__WHAT IS BEING ASKED__. Could you return each entry below exactly as written, minus any pictures?

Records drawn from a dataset
# # # # #

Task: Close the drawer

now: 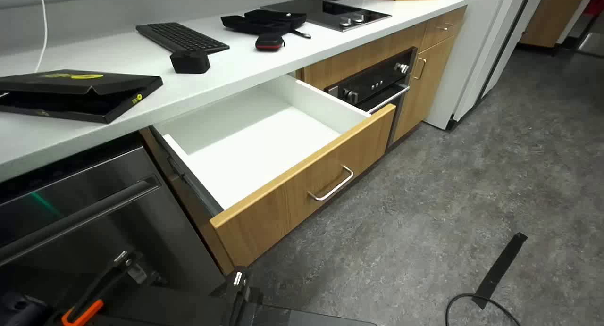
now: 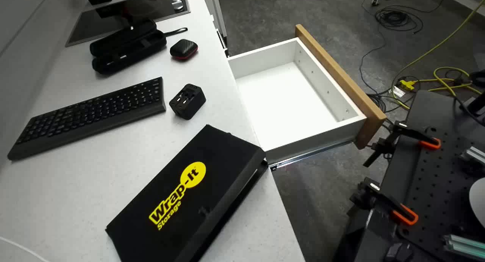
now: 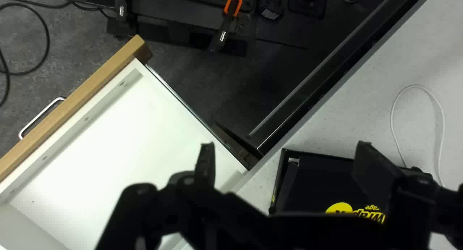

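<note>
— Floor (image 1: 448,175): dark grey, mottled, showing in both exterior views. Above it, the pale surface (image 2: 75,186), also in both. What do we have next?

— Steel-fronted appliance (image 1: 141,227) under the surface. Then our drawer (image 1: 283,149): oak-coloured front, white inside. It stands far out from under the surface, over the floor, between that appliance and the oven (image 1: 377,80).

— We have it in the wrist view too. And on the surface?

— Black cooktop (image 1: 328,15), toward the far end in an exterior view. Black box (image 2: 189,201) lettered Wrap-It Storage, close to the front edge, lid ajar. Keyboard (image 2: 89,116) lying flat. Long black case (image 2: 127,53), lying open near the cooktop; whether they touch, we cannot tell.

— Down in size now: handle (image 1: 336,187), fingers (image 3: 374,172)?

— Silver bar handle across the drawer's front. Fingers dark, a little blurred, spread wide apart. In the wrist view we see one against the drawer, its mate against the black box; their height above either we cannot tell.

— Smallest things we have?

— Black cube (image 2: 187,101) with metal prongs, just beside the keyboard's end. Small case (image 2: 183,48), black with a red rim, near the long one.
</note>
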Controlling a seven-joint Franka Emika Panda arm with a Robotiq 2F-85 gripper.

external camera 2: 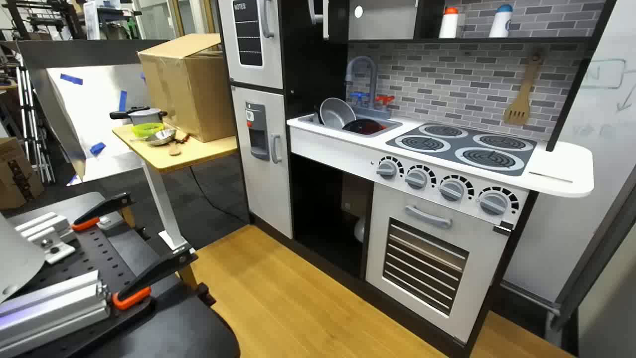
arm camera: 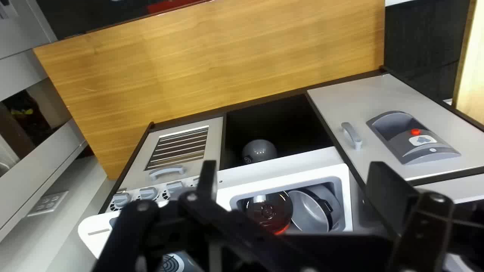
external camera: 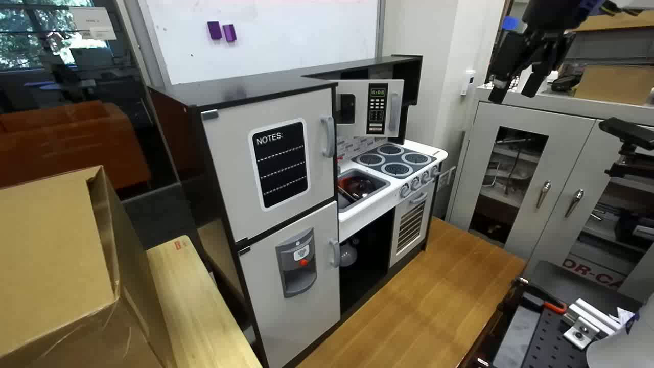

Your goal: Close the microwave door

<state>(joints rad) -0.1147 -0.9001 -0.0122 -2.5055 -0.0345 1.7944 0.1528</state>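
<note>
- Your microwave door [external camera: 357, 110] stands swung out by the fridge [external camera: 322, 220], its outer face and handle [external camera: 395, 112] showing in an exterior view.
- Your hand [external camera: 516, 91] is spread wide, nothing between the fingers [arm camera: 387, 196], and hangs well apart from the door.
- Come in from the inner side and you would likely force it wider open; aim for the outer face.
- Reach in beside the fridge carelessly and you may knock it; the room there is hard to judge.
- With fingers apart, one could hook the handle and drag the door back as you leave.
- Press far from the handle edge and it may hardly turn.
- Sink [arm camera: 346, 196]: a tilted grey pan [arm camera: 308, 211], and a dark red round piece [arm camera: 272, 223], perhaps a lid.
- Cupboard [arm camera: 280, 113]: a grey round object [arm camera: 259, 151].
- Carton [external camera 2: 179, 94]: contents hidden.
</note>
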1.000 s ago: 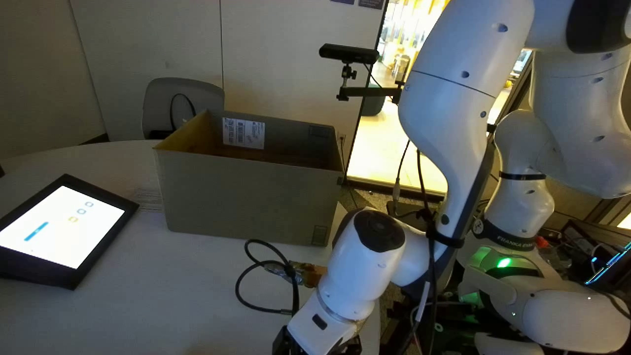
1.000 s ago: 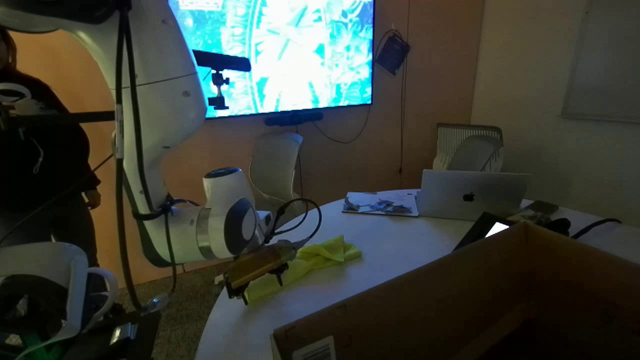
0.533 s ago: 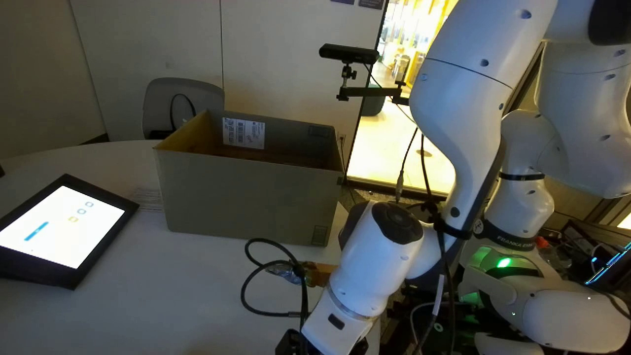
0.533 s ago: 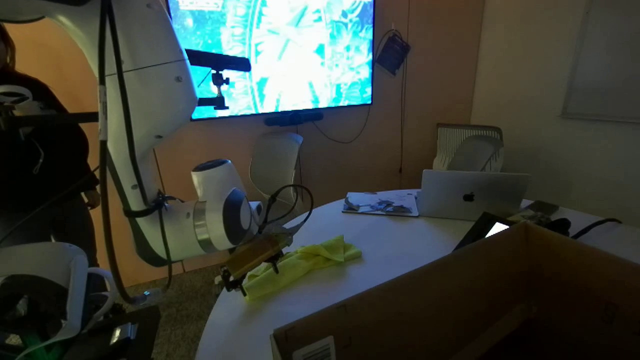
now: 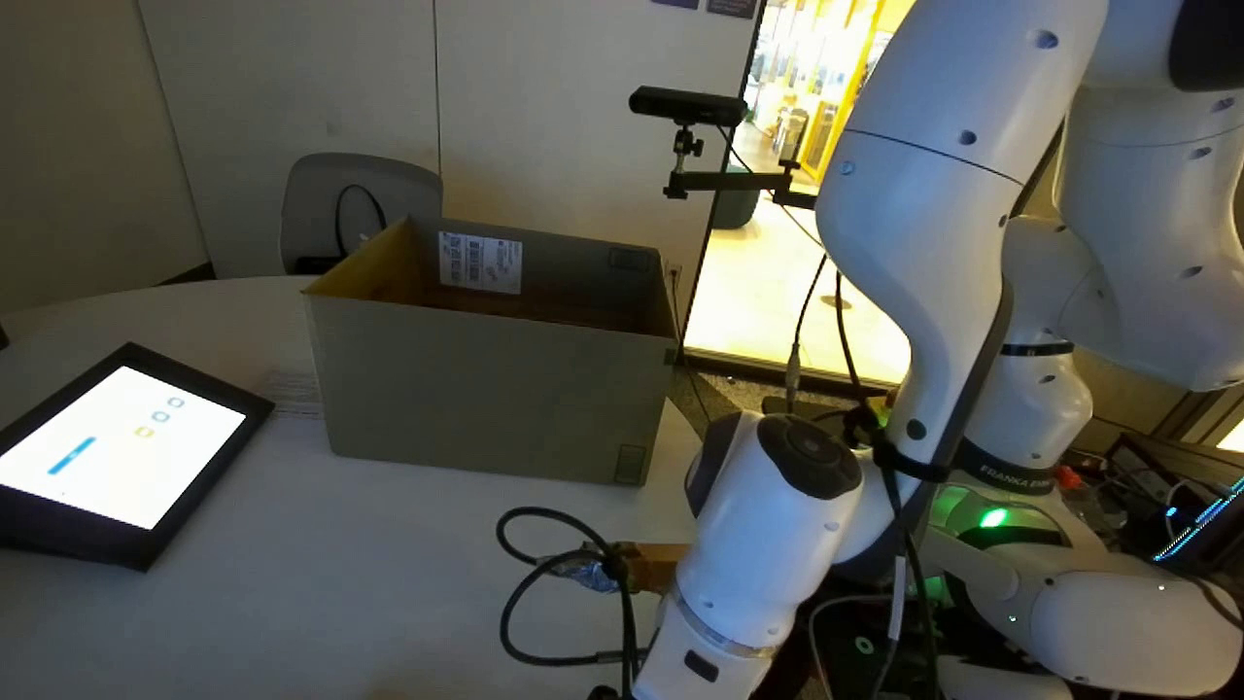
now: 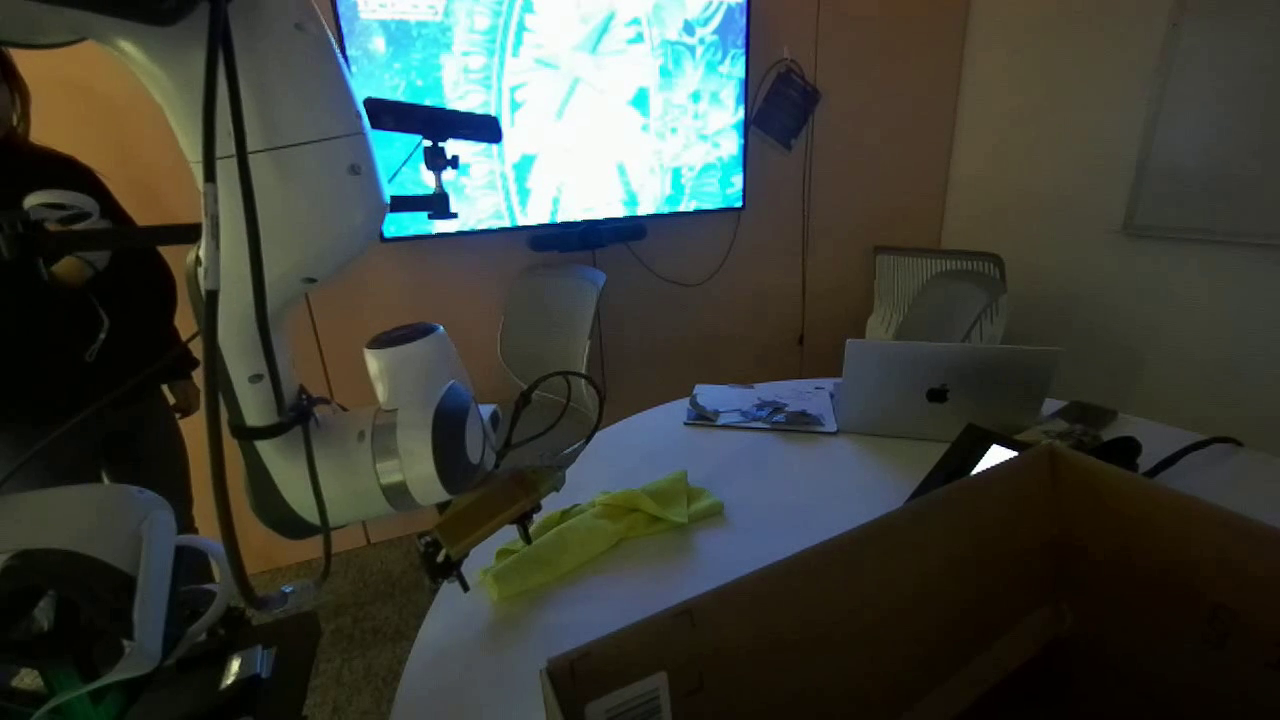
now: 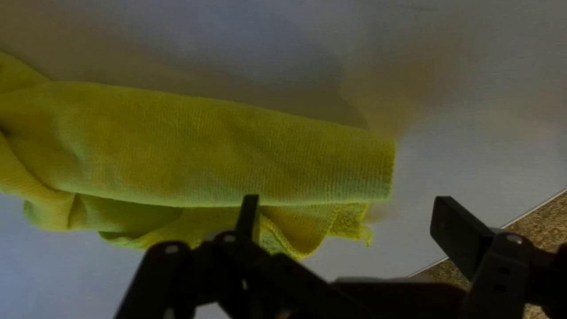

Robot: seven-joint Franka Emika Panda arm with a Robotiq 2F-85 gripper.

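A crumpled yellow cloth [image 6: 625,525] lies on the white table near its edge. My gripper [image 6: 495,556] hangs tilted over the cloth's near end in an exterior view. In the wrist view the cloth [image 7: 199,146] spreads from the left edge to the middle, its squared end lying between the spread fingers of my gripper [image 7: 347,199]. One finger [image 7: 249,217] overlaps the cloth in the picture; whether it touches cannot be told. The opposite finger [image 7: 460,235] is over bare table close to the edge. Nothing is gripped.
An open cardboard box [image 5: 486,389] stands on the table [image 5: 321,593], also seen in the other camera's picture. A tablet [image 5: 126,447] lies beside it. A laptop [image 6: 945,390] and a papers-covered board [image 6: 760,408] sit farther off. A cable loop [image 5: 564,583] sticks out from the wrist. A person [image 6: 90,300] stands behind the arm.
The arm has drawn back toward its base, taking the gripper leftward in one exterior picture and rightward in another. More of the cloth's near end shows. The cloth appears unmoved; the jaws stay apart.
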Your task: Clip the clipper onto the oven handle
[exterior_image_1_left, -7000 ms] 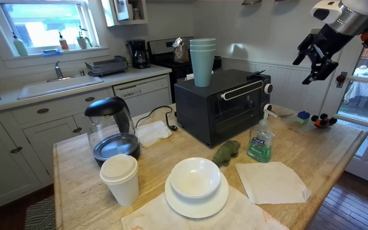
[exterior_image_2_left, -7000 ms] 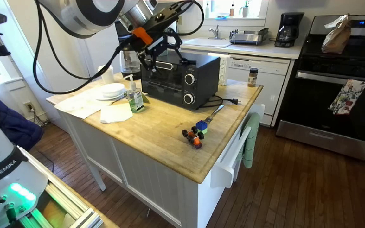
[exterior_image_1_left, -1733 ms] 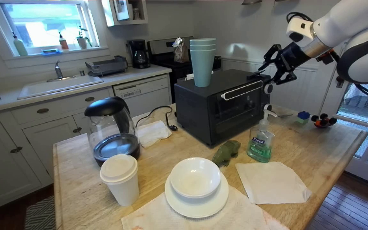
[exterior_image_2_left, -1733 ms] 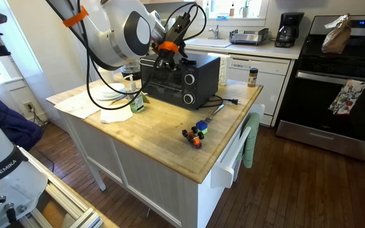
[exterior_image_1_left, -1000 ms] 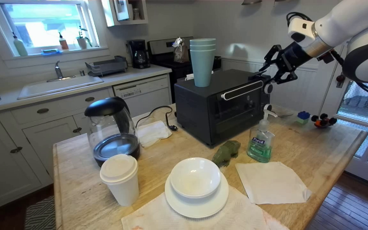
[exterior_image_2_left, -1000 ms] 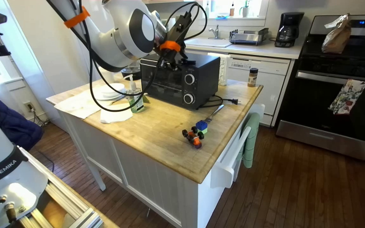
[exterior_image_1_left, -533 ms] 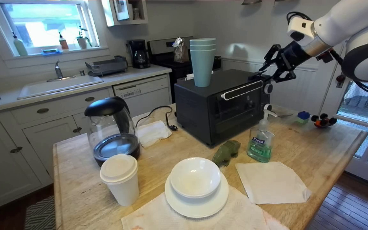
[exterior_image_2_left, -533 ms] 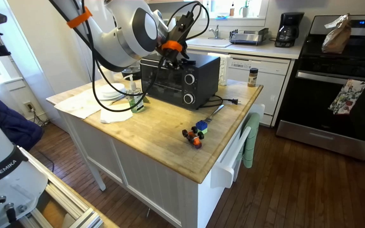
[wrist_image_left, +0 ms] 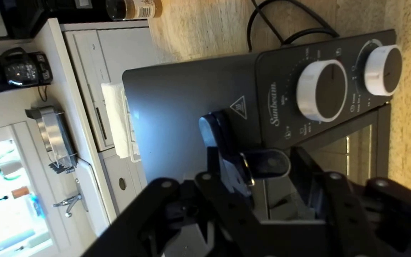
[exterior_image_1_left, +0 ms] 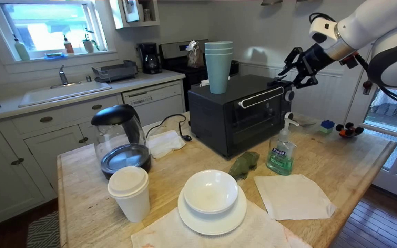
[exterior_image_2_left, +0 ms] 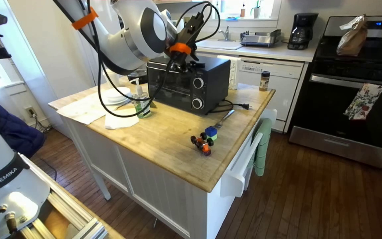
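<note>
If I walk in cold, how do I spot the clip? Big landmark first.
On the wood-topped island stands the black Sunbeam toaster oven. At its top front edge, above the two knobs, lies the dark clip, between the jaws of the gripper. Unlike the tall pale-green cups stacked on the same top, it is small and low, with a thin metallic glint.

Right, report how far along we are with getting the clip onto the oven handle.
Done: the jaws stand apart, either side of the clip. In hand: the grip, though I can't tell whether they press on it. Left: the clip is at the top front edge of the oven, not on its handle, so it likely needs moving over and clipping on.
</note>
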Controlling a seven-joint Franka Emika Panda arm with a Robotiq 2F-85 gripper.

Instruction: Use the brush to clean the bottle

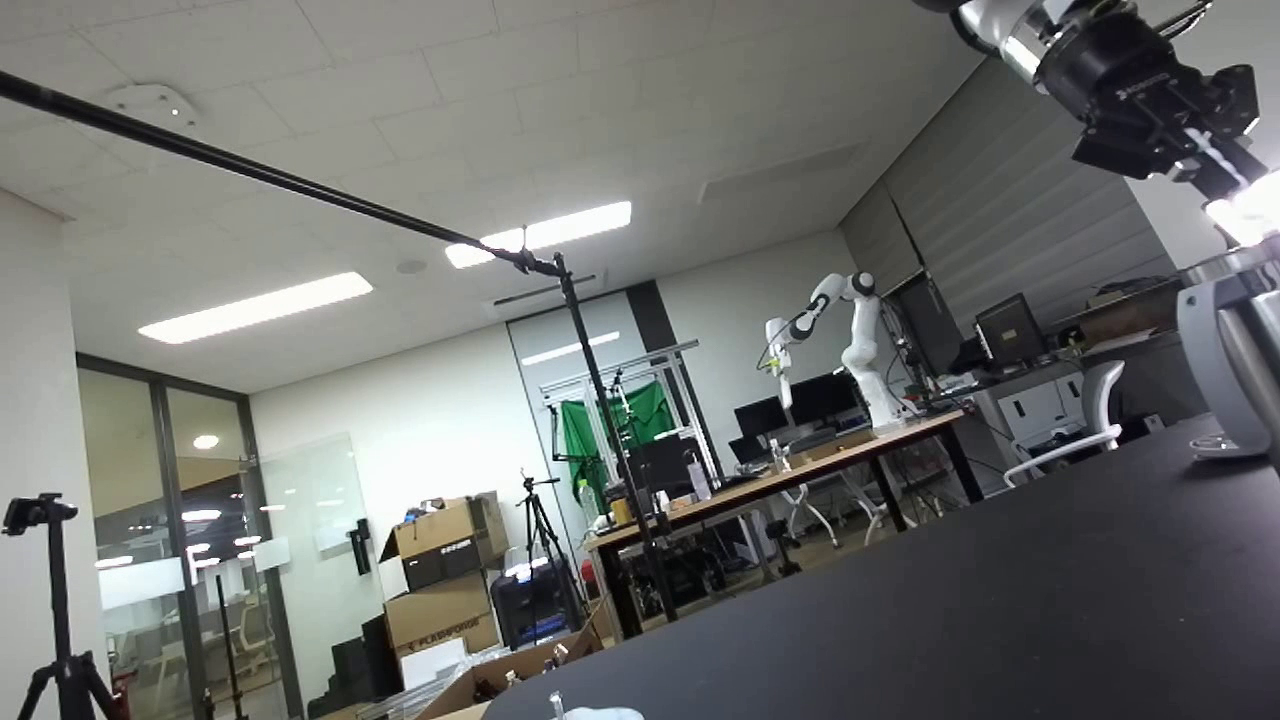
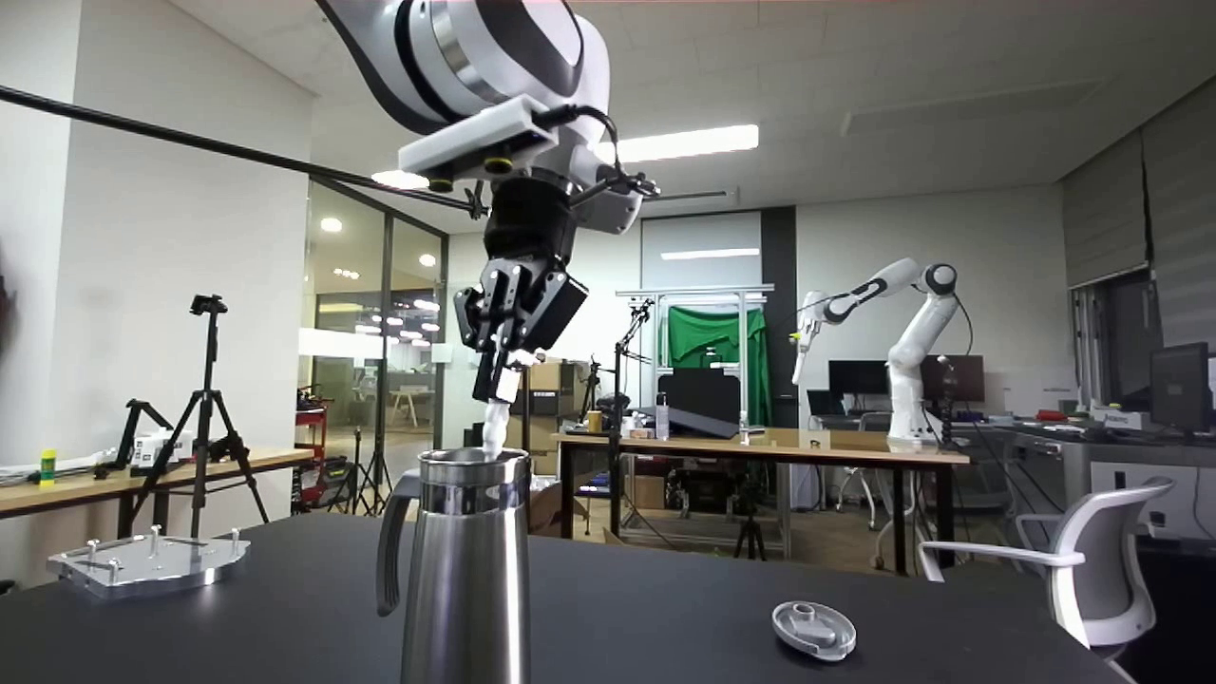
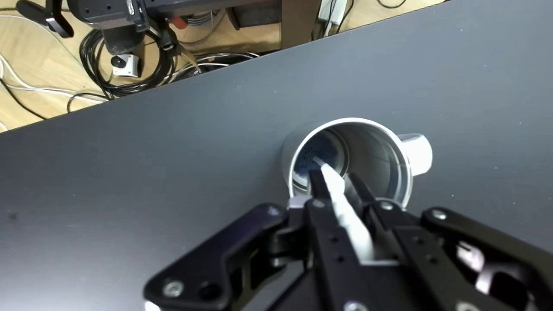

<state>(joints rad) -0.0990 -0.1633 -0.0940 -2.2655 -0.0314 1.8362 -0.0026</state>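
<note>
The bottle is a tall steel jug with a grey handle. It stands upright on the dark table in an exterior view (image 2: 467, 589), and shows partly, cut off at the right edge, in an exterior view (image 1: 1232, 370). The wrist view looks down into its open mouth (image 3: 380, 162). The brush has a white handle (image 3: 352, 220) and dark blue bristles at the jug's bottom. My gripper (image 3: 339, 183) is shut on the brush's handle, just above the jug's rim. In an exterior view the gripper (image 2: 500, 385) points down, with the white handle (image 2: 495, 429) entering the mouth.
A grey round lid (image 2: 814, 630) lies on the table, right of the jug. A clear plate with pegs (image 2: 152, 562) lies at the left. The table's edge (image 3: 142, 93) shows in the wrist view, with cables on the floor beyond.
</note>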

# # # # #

__WRITTEN ANSWER__.
Task: Close the drawer

now: 
now: 
now: 

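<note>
— Floor (image 1: 448,175): dark grey, mottled, showing in both exterior views. Above it, the pale surface (image 2: 75,186), also in both. What do we have next?

— Steel-fronted appliance (image 1: 141,227) under the surface. Then our drawer (image 1: 283,149): oak-coloured front, white inside. It stands far out from under the surface, over the floor, between that appliance and the oven (image 1: 377,80).

— We have it in the wrist view too. And on the surface?

— Black cooktop (image 1: 328,15), toward the far end in an exterior view. Black box (image 2: 189,201) lettered Wrap-It Storage, close to the front edge, lid ajar. Keyboard (image 2: 89,116) lying flat. Long black case (image 2: 127,53), lying open near the cooktop; whether they touch, we cannot tell.

— Down in size now: handle (image 1: 336,187), fingers (image 3: 374,172)?

— Silver bar handle across the drawer's front. Fingers dark, a little blurred, spread wide apart. In the wrist view we see one against the drawer, its mate against the black box; their height above either we cannot tell.

— Smallest things we have?

— Black cube (image 2: 187,101) with metal prongs, just beside the keyboard's end. Small case (image 2: 183,48), black with a red rim, near the long one.
</note>
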Controlling a seven-joint Franka Emika Panda arm with a Robotiq 2F-85 gripper.

external camera 2: 
arm camera: 
external camera: 

Your goal: Close the microwave door

<state>(joints rad) -0.1147 -0.9001 -0.0122 -2.5055 -0.0345 1.7944 0.1528</state>
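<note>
- Your microwave door [external camera: 357, 110] stands swung out by the fridge [external camera: 322, 220], its outer face and handle [external camera: 395, 112] showing in an exterior view.
- Your hand [external camera: 516, 91] is spread wide, nothing between the fingers [arm camera: 387, 196], and hangs well apart from the door.
- Come in from the inner side and you would likely force it wider open; aim for the outer face.
- Reach in beside the fridge carelessly and you may knock it; the room there is hard to judge.
- With fingers apart, one could hook the handle and drag the door back as you leave.
- Press far from the handle edge and it may hardly turn.
- Sink [arm camera: 346, 196]: a tilted grey pan [arm camera: 308, 211], and a dark red round piece [arm camera: 272, 223], perhaps a lid.
- Cupboard [arm camera: 280, 113]: a grey round object [arm camera: 259, 151].
- Carton [external camera 2: 179, 94]: contents hidden.
</note>
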1.000 s ago: 
1.000 s ago: 
0.533 s ago: 
0.533 s ago: 
now: 
now: 
now: 

Robot: seven-joint Franka Emika Panda arm with a Robotiq 2F-85 gripper.

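A crumpled yellow cloth [image 6: 625,525] lies on the white table near its edge. My gripper [image 6: 495,556] hangs tilted over the cloth's near end in an exterior view. In the wrist view the cloth [image 7: 199,146] spreads from the left edge to the middle, its squared end lying between the spread fingers of my gripper [image 7: 347,199]. One finger [image 7: 249,217] overlaps the cloth in the picture; whether it touches cannot be told. The opposite finger [image 7: 460,235] is over bare table close to the edge. Nothing is gripped.
An open cardboard box [image 5: 486,389] stands on the table [image 5: 321,593], also seen in the other camera's picture. A tablet [image 5: 126,447] lies beside it. A laptop [image 6: 945,390] and a papers-covered board [image 6: 760,408] sit farther off. A cable loop [image 5: 564,583] sticks out from the wrist. A person [image 6: 90,300] stands behind the arm.
The arm has drawn back toward its base, taking the gripper leftward in one exterior picture and rightward in another. More of the cloth's near end shows. The cloth appears unmoved; the jaws stay apart.
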Your task: Clip the clipper onto the oven handle
[exterior_image_1_left, -7000 ms] 
[exterior_image_2_left, -7000 ms] 
[exterior_image_1_left, -1733 ms] 
[exterior_image_2_left, -1733 ms] 
[exterior_image_1_left, -1000 ms] 
[exterior_image_2_left, -1000 ms] 
[exterior_image_1_left, -533 ms] 
[exterior_image_2_left, -533 ms] 
[wrist_image_left, +0 ms] 
[exterior_image_1_left, +0 ms] 
[exterior_image_2_left, +0 ms] 
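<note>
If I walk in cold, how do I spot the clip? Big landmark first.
On the wood-topped island stands the black Sunbeam toaster oven. At its top front edge, above the two knobs, lies the dark clip, between the jaws of the gripper. Unlike the tall pale-green cups stacked on the same top, it is small and low, with a thin metallic glint.

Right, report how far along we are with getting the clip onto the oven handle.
Done: the jaws stand apart, either side of the clip. In hand: the grip, though I can't tell whether they press on it. Left: the clip is at the top front edge of the oven, not on its handle, so it likely needs moving over and clipping on.
</note>
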Controlling a seven-joint Franka Emika Panda arm with a Robotiq 2F-85 gripper.

Instruction: Use the brush to clean the bottle


<state>(joints rad) -0.0990 -0.1633 -0.0940 -2.2655 -0.0314 1.8362 -0.0026</state>
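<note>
The bottle is a tall steel jug with a grey handle. It stands upright on the dark table in an exterior view (image 2: 467, 589), and shows partly, cut off at the right edge, in an exterior view (image 1: 1232, 370). The wrist view looks down into its open mouth (image 3: 380, 162). The brush has a white handle (image 3: 352, 220) and dark blue bristles at the jug's bottom. My gripper (image 3: 339, 183) is shut on the brush's handle, just above the jug's rim. In an exterior view the gripper (image 2: 500, 385) points down, with the white handle (image 2: 495, 429) entering the mouth.
A grey round lid (image 2: 814, 630) lies on the table, right of the jug. A clear plate with pegs (image 2: 152, 562) lies at the left. The table's edge (image 3: 142, 93) shows in the wrist view, with cables on the floor beyond.
</note>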

What was asked for in the exercise is now done.